__INSTRUCTIONS FOR THE TASK__
Within the entries below, find each line containing the word "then" and copy it.
◆ ◆ ◆
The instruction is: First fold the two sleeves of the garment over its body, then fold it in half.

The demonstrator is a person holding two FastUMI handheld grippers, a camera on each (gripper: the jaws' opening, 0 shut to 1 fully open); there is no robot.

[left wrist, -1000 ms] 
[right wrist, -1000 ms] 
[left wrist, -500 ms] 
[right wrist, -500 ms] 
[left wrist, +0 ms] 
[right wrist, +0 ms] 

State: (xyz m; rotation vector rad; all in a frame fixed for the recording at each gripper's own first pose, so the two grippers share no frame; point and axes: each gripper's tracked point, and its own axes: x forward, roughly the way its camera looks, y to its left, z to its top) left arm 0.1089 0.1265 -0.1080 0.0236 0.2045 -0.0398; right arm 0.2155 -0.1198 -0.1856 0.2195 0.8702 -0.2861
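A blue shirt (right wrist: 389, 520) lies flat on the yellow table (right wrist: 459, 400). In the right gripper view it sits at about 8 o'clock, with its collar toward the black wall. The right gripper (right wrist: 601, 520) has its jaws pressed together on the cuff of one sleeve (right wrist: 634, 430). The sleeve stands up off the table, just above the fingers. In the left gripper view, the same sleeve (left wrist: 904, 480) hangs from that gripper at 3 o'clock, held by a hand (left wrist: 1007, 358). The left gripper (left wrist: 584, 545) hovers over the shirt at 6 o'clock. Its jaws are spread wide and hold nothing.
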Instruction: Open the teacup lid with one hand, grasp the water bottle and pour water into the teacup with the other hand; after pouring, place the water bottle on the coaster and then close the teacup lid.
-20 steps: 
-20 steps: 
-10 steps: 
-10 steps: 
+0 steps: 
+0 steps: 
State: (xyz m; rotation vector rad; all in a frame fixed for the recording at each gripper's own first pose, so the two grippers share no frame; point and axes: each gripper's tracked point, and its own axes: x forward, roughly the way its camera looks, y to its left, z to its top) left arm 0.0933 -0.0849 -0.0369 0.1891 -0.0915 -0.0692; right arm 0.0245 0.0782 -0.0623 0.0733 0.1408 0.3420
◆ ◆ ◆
__EXERCISE RESPONSE__
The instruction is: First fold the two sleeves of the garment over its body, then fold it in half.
Instruction: Open the teacup lid with one hand, grasp the water bottle and pour water into the teacup with the other hand; after pouring, place the water bottle on the coaster and then close the teacup lid.

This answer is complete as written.